Die Politik tut sich auch deshalb schwer mit dem Thema, weil wir schlicht ziemlich wenig darüber wissen, wie und warum sich die Streuung des Reichtums verändert. Die Deutschen streiten zwar leidenschaftlich gerne – wie andere reiche Länder auch – darüber, ob die Gesellschaft immer ungerechter wird und die Globalisierung daran schuld ist. Doch die Heftigkeit der Diskussion steht in keinem Verhältnis zur Intensität der Forschung.und dort wird der DIW Ökonom Gert Wagner "zitiert":
Das Unwissen (um die Vermögensverteilung) ist deshalb besonders absurd, weil viele politische Schritte ausdrücklich auf „mehr Verteilungsgerechtigkeit“ abzielen.
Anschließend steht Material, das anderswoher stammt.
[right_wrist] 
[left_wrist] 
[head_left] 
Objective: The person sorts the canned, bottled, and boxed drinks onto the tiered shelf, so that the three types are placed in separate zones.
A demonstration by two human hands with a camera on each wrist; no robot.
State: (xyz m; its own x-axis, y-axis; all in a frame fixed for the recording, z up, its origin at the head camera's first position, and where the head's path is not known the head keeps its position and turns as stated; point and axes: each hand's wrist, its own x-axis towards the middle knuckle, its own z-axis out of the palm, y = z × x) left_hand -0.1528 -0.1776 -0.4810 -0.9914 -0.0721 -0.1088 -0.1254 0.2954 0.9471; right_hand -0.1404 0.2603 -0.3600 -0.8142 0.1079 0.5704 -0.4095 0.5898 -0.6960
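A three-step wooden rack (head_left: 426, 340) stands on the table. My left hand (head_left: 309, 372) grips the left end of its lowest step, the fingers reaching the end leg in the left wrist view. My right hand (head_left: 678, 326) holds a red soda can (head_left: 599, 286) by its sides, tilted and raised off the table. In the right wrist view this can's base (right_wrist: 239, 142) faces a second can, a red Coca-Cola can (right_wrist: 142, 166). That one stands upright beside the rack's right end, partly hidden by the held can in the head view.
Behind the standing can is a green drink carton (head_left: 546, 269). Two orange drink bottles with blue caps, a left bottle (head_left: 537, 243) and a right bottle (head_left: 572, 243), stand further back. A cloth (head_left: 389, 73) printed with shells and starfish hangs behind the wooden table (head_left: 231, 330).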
Weil sie die Landkarte der Vermögensverteilung aber nicht kennt, befindet die Politik sich in der Lage eines Piloten, der zum Transatlantikflug nach New York startet, ohne Navigationsinstrumente an Bord zu haben.Na. Dann liegt es eher nicht am liberalen Journalismus sondern eher am österreichischen ... ob diese Erkenntnis beruhigt, das weiss ich jetzt wirklich nicht.